▶ Exercise details:
Write out the listing exactly, from its first line through the line holding "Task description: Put", but include none of the pictures.
**** Data below ****
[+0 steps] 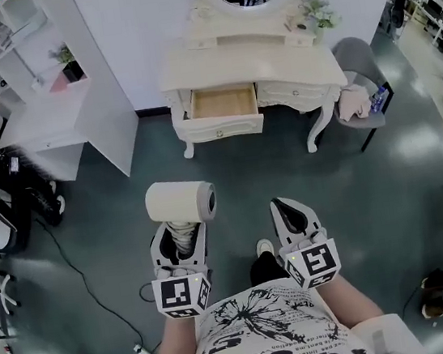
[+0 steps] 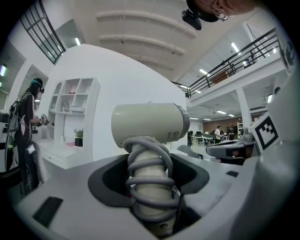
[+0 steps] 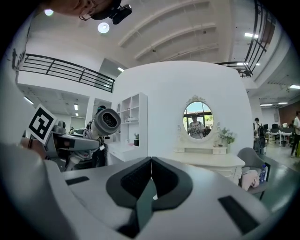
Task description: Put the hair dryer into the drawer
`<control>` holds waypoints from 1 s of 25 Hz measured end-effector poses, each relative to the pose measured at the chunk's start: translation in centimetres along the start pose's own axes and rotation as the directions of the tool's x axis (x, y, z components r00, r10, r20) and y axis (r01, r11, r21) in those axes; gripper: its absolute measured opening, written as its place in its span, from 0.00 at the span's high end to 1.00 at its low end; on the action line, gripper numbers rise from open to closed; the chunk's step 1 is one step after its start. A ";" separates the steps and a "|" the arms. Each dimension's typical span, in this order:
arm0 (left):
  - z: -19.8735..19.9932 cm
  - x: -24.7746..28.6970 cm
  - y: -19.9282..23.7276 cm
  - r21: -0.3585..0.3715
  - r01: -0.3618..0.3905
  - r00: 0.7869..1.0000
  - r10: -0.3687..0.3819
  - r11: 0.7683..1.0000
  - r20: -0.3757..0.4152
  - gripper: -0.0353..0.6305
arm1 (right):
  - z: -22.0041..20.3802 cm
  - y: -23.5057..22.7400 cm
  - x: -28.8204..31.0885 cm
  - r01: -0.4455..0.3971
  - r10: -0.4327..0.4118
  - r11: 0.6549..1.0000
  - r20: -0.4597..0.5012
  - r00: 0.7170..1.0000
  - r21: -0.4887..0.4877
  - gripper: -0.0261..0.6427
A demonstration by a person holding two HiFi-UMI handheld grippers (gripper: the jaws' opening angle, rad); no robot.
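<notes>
The left gripper [image 1: 179,237] fingers clamp the hair dryer [image 1: 180,201] by its cord-wrapped handle, barrel on top. It looks rigid, smooth and probably top-heavy, so the handle suits. The right gripper [image 1: 294,213] fingers are pinched together, empty. The open drawer [image 1: 223,103] sits at twelve o'clock, well apart.

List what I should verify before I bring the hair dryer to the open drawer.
1. Hair dryer gripped: ok. The left gripper has its jaws closed on it.
2. Cord tidy: ok. It is coiled around the dryer, and no loop hangs down in view.
3. Drawer open: ok. It is pulled out of the dressing table, and its inside looks bare.
4. Right gripper free: ok. Its jaws are together with nothing between them.
5. Dryer fits the drawer: cannot tell.
</notes>
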State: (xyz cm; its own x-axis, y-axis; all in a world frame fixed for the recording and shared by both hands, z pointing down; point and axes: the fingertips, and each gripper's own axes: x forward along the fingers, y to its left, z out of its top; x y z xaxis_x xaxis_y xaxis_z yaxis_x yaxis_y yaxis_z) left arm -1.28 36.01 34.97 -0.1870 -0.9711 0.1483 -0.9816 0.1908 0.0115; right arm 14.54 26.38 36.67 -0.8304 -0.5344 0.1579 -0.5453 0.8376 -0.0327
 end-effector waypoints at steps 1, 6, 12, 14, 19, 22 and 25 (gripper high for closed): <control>0.4 1.5 -0.1 -0.002 -0.012 1.000 0.012 1.000 0.001 0.55 | 0.4 -1.4 1.1 -0.009 0.009 1.000 0.000 1.000 0.000 0.94; 1.9 9.2 -0.7 -0.014 -0.060 0.998 0.060 0.998 0.018 0.55 | 2.1 -8.0 6.5 -0.052 0.052 0.999 0.010 0.999 -0.017 0.94; 2.8 16.8 -1.6 0.000 -0.080 0.996 0.080 0.997 0.028 0.55 | 3.7 -15.3 11.5 -0.040 0.041 0.999 0.027 0.999 -0.023 0.94; 2.9 18.8 -1.8 -0.005 -0.069 0.997 0.069 0.998 0.020 0.55 | 3.9 -17.2 12.7 -0.027 0.028 0.999 0.028 0.999 -0.022 0.94; 2.8 22.8 -0.7 0.001 -0.054 0.999 0.054 0.999 -0.003 0.55 | 3.3 -19.4 15.9 -0.011 0.011 1.000 0.001 1.000 -0.009 0.94; 2.7 25.8 0.7 -0.006 -0.035 0.999 0.035 0.999 -0.007 0.55 | 3.1 -20.4 18.4 0.008 -0.008 1.000 -0.006 1.000 -0.005 0.94; 2.7 29.6 2.3 0.002 0.013 1.000 -0.013 1.000 -0.009 0.55 | 3.1 -21.5 21.5 0.043 -0.043 0.999 -0.007 0.999 -0.001 0.94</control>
State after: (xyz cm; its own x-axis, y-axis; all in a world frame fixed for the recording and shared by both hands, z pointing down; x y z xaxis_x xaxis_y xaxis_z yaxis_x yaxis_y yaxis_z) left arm -9.18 7.30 36.76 -0.1734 -0.9722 0.1570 -0.9841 0.1774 0.0114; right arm 8.05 -3.42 37.73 -0.8054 -0.5691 0.1658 -0.5804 0.8140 -0.0254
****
▶ Your response:
[+0 steps] 
[+0 steps] 
[+0 steps] 
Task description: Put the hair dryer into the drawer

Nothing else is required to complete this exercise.